Determine how many of the lines below include "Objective", then respond with that number and no other text.

....

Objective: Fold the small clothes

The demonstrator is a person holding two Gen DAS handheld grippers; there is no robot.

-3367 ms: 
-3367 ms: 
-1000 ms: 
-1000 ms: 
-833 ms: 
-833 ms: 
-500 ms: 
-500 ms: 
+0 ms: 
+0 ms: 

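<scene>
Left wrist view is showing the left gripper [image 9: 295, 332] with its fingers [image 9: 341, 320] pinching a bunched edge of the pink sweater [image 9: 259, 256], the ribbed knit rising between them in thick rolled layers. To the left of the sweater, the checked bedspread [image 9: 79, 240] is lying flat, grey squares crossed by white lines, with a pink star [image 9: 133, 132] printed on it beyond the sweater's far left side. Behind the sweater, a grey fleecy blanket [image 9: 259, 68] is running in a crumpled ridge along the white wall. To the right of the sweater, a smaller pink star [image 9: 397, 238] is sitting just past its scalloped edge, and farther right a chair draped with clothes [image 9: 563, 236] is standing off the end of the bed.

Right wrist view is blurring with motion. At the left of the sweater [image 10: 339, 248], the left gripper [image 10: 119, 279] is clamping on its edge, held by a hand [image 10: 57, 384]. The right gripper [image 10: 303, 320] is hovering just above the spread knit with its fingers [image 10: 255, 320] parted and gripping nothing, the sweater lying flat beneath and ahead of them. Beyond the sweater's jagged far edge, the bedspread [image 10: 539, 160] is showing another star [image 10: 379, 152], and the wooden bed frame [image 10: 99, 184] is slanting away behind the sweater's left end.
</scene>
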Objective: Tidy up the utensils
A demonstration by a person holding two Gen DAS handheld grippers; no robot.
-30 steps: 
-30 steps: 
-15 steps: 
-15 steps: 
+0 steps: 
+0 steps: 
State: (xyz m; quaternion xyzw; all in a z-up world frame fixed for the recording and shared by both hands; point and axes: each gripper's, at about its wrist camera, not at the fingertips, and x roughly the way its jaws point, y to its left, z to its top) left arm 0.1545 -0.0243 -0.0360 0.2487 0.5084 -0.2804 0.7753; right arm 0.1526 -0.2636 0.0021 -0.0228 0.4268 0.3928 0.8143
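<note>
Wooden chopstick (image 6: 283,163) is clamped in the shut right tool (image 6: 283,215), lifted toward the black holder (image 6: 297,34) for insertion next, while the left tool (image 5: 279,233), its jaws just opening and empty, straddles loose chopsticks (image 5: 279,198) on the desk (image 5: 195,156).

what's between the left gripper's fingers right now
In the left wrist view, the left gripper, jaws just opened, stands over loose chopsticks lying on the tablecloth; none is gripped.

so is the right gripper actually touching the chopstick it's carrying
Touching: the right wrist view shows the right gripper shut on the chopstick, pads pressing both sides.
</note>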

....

• _PROBLEM SOLUTION_: 2